Kern (U.S. 7,043,427) teaches:
wherein the acoustic model training process further trains the acoustic model by synthetically distorting, using a room simulator, the training audio data with noise obtained from various noise sources. [Kern Figure 1 shows the “correction unit 15, for example simulates room reverberation and/or sound reflections from nearby objects within the speech transmission path. Acoustic reflections of this sort can for example, originate from a desktop, a display screen, or from other objects.”  Col. 3, 6-10. And “) In operation of the apparatus shown in FIG. 1, during a training speech samples are stored in the data processing device 17. Which could be used, for example, to construct a personal telephone directory.”  Col. 3, lines 31-35.]

For Claim 2, Room Simulators:
Rumsey (U.S. 20090238370) teaches the use of “Real or Simulated Room Acoustics” ([0142-[0146]) or the combination of both approaches to obtain the various acoustics under which a listening device must operate.
Opitz (U.S. 5,544,249) discloses a method of simulating a room and/or sound impression.
Flanagan (U.S. 5,737,485) teaches that  “In addition to the speech source, inputs to the room simulation may include a competing noise source of variable intensity, to produce different signal-to-competing-noise ratios (SCNR's).

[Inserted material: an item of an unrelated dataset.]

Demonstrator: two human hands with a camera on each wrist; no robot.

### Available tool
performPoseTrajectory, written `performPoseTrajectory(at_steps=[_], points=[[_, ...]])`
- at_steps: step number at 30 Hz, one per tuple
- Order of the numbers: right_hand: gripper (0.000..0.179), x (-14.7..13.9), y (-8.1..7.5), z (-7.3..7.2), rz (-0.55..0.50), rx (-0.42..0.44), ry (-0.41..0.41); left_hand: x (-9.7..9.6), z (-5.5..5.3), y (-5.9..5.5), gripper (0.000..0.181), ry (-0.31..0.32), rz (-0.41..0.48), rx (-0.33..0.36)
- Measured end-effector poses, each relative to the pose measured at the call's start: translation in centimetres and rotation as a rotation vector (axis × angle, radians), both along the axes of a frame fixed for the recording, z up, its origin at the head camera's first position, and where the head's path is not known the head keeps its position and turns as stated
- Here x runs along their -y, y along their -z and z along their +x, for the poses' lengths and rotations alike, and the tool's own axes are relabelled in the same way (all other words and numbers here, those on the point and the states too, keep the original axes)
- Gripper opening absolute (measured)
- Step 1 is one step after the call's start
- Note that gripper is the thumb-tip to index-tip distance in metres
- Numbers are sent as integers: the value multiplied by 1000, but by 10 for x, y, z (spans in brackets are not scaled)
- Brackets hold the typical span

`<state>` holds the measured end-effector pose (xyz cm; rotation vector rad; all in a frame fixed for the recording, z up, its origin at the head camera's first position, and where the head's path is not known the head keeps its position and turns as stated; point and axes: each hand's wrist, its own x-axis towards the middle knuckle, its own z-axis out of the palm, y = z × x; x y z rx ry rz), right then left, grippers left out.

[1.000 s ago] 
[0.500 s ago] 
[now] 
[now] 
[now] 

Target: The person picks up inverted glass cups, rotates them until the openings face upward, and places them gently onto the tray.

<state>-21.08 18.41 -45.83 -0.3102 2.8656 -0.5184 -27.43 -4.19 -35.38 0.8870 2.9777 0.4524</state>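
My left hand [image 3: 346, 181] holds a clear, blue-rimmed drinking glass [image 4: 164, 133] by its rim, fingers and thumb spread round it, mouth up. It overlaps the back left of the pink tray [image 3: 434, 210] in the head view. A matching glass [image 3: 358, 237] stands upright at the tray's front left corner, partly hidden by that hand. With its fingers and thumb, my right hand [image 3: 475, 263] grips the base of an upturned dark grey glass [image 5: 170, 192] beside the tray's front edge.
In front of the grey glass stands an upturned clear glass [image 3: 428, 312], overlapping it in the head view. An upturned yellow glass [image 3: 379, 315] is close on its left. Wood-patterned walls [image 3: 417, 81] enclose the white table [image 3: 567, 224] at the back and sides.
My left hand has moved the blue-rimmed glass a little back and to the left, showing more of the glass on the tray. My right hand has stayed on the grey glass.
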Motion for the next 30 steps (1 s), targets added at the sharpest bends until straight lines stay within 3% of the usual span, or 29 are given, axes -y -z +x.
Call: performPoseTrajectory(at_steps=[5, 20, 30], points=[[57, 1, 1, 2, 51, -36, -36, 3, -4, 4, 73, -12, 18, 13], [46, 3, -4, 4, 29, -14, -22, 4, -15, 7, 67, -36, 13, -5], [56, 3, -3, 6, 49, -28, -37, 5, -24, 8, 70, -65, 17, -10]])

Regarding Claim 3, Kanda teaches:
3. The method of claim 1, wherein the context-dependent states comprise labels for triphones or scores for labels for triphones. [Kanda teaches that its WFST model 320 is trained for triphones which teaches that the labels are generated for triphones.  “[0054] Various models are used in speech recognition. HMM, a word pronunciation dictionary and a language model can all be represented by WFST. Further, recently, a phoneme-based triphone HMM comes to be used for representing phoneme context, and it can also be represented by WFST….”  “[0055] WFST involves an operation referred to as "composition." Composition of two WFSTs enables processing of tasks that otherwise require application of two successive WFSTs, by one composed WFST. Therefore, it is possible to compose WFSTs for the HMM, the word pronunciation dictionary, the language model and the triphone HMM to one WFST. Decoder 310 uses such a pre-trained and composed WFST. The WFST used here is a graph built in advance by language knowledge, and it employs a knowledge source referred to as HCLG. HCLG stands for a composition of four WFSTs (H, C, L, G). H stands for HMM, C context, L lexicon and G grammar….”]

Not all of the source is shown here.